Il était frêle et tremblant. Ce tout petit bébé qu’on pouvait tenir à deux mains. Blotti sur ma poitrine. Les yeux plissés, agressés par la lumière. Sa tête allongée par les poussées. Deux mamans émues et sans mot. Une pluie de félicitations comme trame sonore. Notre fils venait de naitre.
Il n’est pas venu seul, notre fils. Il nous a aussi présenté la Peur. Discrète comme une ombre, elle ne nous quitte plus. Elle se cache sous le lit, nous chuchote des mises en garde. Elle vérifie la respiration de mon fils la nuit. Me pointe les rougeurs et les boutons sur sa peau. Elle appelle le 811 lorsqu’il pleure un peu trop. Puis elle s’excuse. Elle ne veut pas mal faire, la Peur. Elle veut juste réussir à s’endormir.
La Peur était accompagnée. Le Bonheur lui tenait la main. Il nous fait verser des larmes en regardant notre fils. Il nous fait sourire en silence et dire merci en levant les yeux. Il est très convoité, le Bonheur. Il doit parfois s’en aller. Les journées deviennent grises. Le ton monte. Les mots assassins nous lacèrent la peau. Puis la tempête passe et il revient. Il se fraie un chemin avec les rayons du soleil. Il s’assoit sur notre lit et murmure des excuses. Il fait couler des larmes sur nos joues.
Le Regret, lui, a fait un court passage. Il tendait sa main vers la Liberté qui s’éloignait un peu trop. Puis un jour, il est parti en laissant un mot sur la table. Il nous a demandé de ne pas nous oublier, ma conjointe et moi. De prendre du temps pour nous retrouver.
Tout en douceur au milieu de la nuit, l’Amour s’est glissé sous la porte d’entrée. Il est timide, l’Amour. Il faut le laisser approcher. L’Inquiétude et moi l’avons cherché partout. La Peur nous disait qu’il ne viendrait peut-être jamais et la Culpabilité questionnait nos qualités de mères.
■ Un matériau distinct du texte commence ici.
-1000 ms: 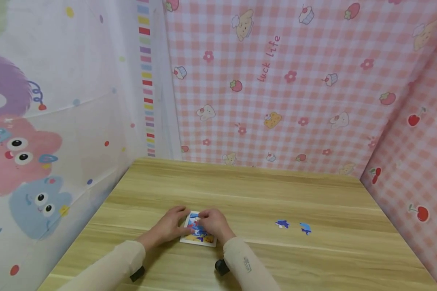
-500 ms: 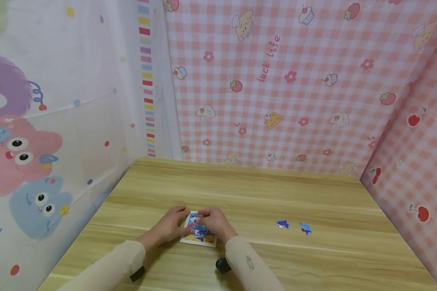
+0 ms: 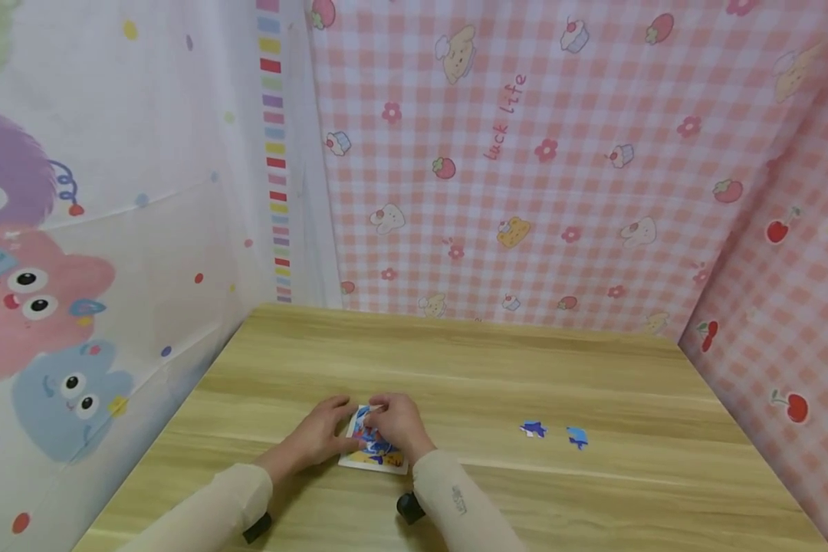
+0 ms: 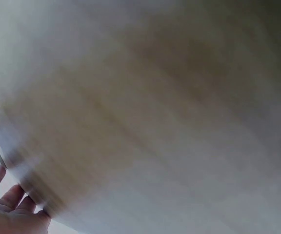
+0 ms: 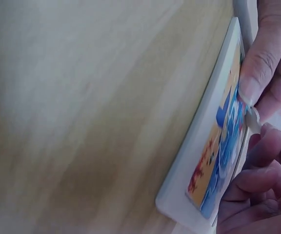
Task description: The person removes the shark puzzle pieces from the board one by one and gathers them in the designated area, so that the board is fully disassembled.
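A small white-framed jigsaw puzzle board (image 3: 378, 468) with a blue, orange and red sea picture lies on the table, between the two hands. At its left side the left hand (image 3: 313, 435) holds the board, thumb on the picture and fingers around the far left corner. The right hand (image 3: 398, 423) reaches over the board's far right part and pinches a small puzzle piece (image 5: 253, 120), whose pale edge shows in the right wrist view. Most of that piece is hidden by fingers. In the left wrist view, only the left hand's fingertips (image 4: 13, 197) show.
Two loose blue puzzle pieces lie to the right on the wooden table (image 3: 455, 360): a dark blue piece (image 3: 534, 429) and a light blue piece (image 3: 576, 438). Pink checked cloth (image 3: 510, 192) hangs behind, and a white patterned cloth (image 3: 172, 230) on the left.
The right hand has shifted slightly left and toward the board's far edge. The left hand stays at the board's left side. The head view has tilted a little.
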Demonstrator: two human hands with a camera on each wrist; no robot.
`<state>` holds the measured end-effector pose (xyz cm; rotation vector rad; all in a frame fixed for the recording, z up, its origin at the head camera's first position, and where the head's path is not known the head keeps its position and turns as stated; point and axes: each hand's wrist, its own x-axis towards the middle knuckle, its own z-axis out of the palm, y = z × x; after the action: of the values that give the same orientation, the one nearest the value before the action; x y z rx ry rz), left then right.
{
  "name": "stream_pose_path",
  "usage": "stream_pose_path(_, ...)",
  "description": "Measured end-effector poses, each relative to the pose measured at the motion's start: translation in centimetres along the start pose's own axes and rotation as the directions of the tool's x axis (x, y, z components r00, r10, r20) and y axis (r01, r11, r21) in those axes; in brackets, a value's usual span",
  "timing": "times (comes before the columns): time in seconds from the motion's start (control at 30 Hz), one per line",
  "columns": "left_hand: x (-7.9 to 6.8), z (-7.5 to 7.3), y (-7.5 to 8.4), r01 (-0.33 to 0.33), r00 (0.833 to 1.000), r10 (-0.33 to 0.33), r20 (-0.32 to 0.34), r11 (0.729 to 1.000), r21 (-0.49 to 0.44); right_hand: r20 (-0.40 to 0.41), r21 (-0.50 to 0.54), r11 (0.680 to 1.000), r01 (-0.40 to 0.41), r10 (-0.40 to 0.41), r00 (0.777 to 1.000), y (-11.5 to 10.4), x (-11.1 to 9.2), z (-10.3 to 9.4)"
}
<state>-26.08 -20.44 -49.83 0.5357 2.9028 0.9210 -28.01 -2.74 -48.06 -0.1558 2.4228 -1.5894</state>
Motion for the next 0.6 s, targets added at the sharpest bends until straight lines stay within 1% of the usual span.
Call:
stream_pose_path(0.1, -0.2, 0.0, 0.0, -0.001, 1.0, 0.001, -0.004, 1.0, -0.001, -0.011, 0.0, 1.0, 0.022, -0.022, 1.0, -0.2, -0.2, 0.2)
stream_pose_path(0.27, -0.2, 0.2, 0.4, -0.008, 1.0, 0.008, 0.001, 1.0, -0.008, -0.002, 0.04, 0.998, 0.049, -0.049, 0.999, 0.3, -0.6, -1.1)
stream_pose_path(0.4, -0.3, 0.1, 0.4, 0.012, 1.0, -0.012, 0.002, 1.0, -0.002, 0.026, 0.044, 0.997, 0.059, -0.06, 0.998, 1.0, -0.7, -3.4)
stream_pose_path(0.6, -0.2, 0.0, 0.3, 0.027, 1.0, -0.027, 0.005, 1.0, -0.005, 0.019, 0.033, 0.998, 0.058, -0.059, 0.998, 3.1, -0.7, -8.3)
Finalement, il nous a rejoints, quelques semaines plus tard, dans la chambre de notre fils. Il est venu combler l’espace entre nos peaux. Il a synchronisé nos respirations. Accordé nos battements de cœur. Il nous a regardés dans les yeux et nous a fait une promesse. Il veillera sur nous. Il sera là quand la Peur et le Regret occuperont une trop grande place à la table, quand l’Inquiétude et la Culpabilité pâliront nos nuits. Il nous consolera lorsque la tempête empêchera le Bonheur de nous retrouver. L’Amour a fait de nous des mamans. Et des mamans, ça ne fait que ça, aimer.
Et pour vous, est-ce que l’Amour a pris son temps?